Savourez les petites choses

C'est l'une des données fournies par le courant de la psychologie positive (qui n'est pas une des dernières thérapies à la mode, mais un courant théorique de la psychologie, se voulant scientifique tout autant que peut l'être par exemple, la psychologie cognitive dont il est issu) : les gens qui sont capables d'apprécier les petites choses sont de manière générale, plus heureux dans leur vie, que les autres. Assez curieusement, les gens très riches ont par exemple tendance a déprécier les petits bonheurs, en partie parce qu'ils attendent plus et mieux. Cela signifie alors qu'ils ne tirent pas autant de plaisir à être en bonne santé qu'une personne au revenu modeste, dont la bonne santé est à la fois un grand soulagement et un état très apprécié. Dans de nombreux cas, la richesse est davantage un frein au bonheur, qu'un atout, car en distordant les valeurs des plaisirs, elle ne permet plus d'apprécier aussi bien, au quotidien, les petits bonheurs qui rendent une vie heureuse. Bien sûr, l'argent est important, mais de nombreuses études ont d'ores et déjà montré qu'au delà d'un certain seuil permettant de vivre sainement en s'accordant de petits plaisirs, l'argent constitue un frein au bonheur global de chacun.

Les mystère psychologiques d'un bon café avec croissant, enfin révélés!
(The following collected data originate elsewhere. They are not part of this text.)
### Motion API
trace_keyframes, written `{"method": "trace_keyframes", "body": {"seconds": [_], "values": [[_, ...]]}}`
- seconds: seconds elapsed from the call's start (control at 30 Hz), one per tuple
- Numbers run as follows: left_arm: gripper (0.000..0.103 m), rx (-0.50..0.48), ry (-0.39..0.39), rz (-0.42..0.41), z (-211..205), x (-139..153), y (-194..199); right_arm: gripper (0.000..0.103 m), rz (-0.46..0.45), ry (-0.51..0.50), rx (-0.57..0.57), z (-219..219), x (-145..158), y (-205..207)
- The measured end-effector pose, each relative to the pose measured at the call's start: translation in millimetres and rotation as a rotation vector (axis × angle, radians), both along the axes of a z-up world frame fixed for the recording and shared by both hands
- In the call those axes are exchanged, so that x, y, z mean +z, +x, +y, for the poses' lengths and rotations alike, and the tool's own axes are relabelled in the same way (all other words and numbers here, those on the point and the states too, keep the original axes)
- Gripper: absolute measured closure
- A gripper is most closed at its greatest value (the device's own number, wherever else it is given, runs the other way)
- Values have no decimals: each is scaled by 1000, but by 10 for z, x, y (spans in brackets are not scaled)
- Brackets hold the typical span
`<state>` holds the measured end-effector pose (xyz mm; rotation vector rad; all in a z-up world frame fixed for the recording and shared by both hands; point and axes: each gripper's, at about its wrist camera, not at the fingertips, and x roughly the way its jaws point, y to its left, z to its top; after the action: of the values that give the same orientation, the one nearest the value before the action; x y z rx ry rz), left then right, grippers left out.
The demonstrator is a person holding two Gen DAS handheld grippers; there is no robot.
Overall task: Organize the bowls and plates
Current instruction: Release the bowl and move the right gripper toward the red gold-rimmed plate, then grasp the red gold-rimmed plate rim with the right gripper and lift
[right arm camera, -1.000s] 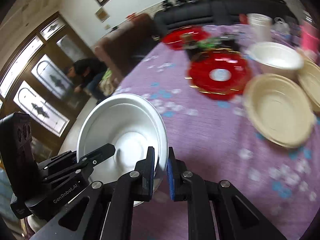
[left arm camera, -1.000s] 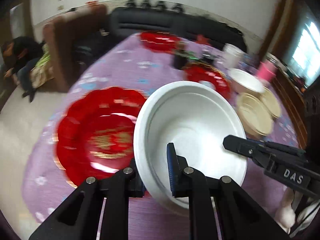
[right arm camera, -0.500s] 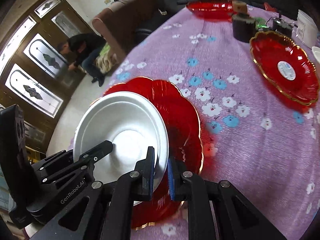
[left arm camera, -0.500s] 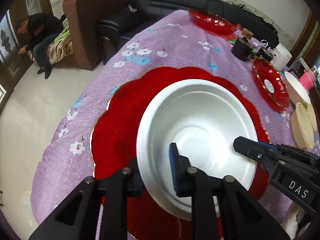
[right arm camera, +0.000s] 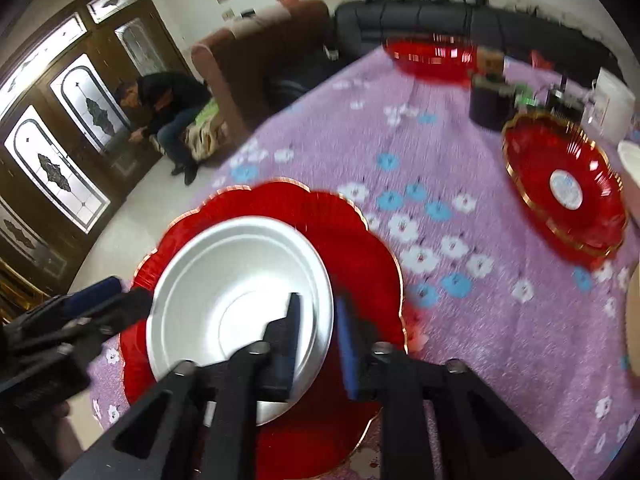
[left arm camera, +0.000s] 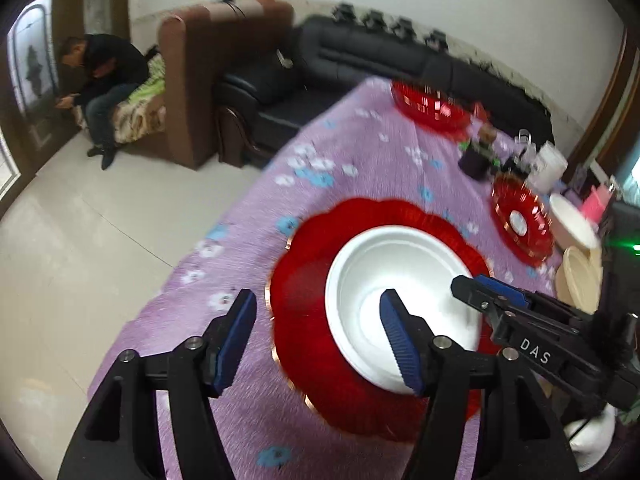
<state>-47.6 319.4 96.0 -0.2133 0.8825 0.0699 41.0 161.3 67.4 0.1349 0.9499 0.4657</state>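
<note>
1. The left gripper is seen with its jaws spread wide apart; nothing is held between them, and the white bowl lies just ahead, partly behind the right-hand finger.
2. The right gripper is seen with its jaws parted around the bowl's near rim; one finger is over the inside and the other outside, with a small gap visible, so the rim does not appear to be clamped.
3. The bowl is set upright on the large red plate, within the plate's scalloped gold edge and toward its right side in the left view.
4. The plate is carried by the tabletop, which is covered with a purple cloth printed with flowers.
5. A second red plate with a white centre mark is seen farther right, well apart from the first.
6. A third red plate is seen at the far edge, near a dark cup.
7. Cream plates are seen at the right edge of the left view.
</note>
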Motion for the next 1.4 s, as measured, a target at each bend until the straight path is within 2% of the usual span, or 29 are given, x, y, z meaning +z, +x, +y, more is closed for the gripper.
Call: {"method": "trace_keyframes", "body": {"seconds": [0.03, 0.23, 0.43, 0.67, 0.77, 0.93, 1.07, 1.2, 1.4], "values": [[32, 9, -4, -19, -10, 61, -70, 57, -5, 26, -5, -40, 31, -15], [15, 16, -46, -120, -246, 331, -465, 56, -46, 78, -41, -323, 230, -238], [15, -63, -54, -181, -789, 410, -749, 56, -61, 92, -82, -938, 271, -597], [15, -165, -51, -170, -1355, 314, -871, 57, -42, 38, -262, -1994, 167, -667], [15, -184, -74, -150, -1423, 250, -888, 57, -27, 59, -342, -2392, 172, -630], [15, -164, -57, -143, -1361, 191, -899, 57, -49, 60, -457, -2855, 223, -585], [15, -148, -50, -151, -1337, 182, -911, 57, -37, 75, -467, -2931, 253, -390], [15, -167, -57, -163, -1351, 172, -936, 57, -17, 106, -443, -2820, 311, -36], [15, -175, -73, -157, -1269, 94, -869, 57, 59, 66, -411, -2585, 325, 619]]}}
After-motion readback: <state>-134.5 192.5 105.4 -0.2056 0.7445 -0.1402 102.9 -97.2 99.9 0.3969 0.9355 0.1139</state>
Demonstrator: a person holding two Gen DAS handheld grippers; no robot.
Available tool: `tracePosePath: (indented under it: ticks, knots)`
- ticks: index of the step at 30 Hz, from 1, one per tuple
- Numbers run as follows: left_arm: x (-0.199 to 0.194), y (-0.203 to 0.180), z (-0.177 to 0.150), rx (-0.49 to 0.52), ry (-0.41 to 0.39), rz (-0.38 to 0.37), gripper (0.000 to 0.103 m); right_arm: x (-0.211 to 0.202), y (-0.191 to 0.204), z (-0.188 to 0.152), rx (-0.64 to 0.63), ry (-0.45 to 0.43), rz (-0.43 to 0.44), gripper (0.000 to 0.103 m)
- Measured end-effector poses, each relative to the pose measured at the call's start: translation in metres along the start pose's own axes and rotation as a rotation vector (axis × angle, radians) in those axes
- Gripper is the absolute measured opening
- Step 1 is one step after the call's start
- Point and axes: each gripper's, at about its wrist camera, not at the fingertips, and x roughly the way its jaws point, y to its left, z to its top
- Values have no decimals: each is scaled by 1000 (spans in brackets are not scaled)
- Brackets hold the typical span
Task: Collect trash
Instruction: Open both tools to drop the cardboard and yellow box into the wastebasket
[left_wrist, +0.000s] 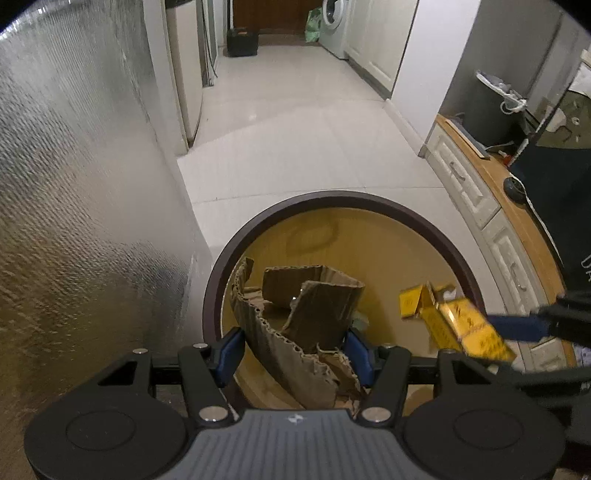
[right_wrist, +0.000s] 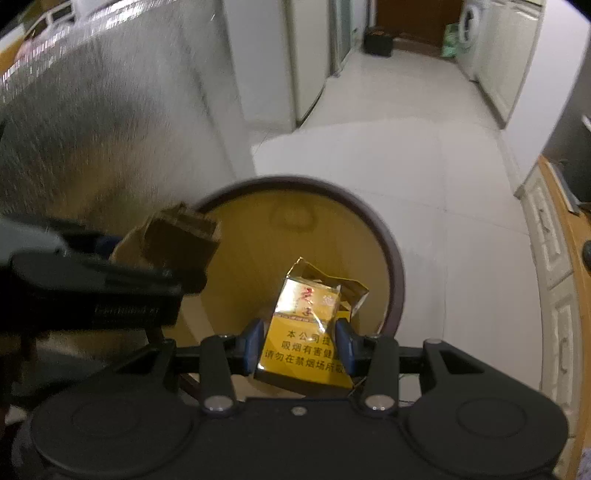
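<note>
The left hand-held gripper (left_wrist: 295, 345) tilts steeply downward, its blue pads pressed on torn cardboard (left_wrist: 306, 314). The right hand-held gripper (right_wrist: 300, 341), just beside it and angled down alike, clamps a yellow cigarette pack (right_wrist: 304, 332) between its pads.

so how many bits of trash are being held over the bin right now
2. A torn corrugated cardboard piece sits in the left claw, and a yellow cigarette pack in the right claw, both above the round bin. The bin looks empty, though its bottom is partly hidden.
</note>
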Motion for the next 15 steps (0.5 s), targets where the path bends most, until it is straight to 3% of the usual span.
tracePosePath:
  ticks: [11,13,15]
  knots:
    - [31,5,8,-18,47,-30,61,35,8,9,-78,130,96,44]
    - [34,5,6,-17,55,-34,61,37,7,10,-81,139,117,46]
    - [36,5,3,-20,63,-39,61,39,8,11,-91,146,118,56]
Quoiqu'il en soit, vous savez désormais qu'un bon café au quotidien, une conversation charmante chaque jour, un petit plaisir offert aux gens que vous aimez, ou reçu de la part de vos proches, est bien plus efficace en terme de bonheur qu'un gros cadeau à Noël ou une invitation annuelle dans le restaurant le plus cher de la ville, alors... A vos ptits bonheurs!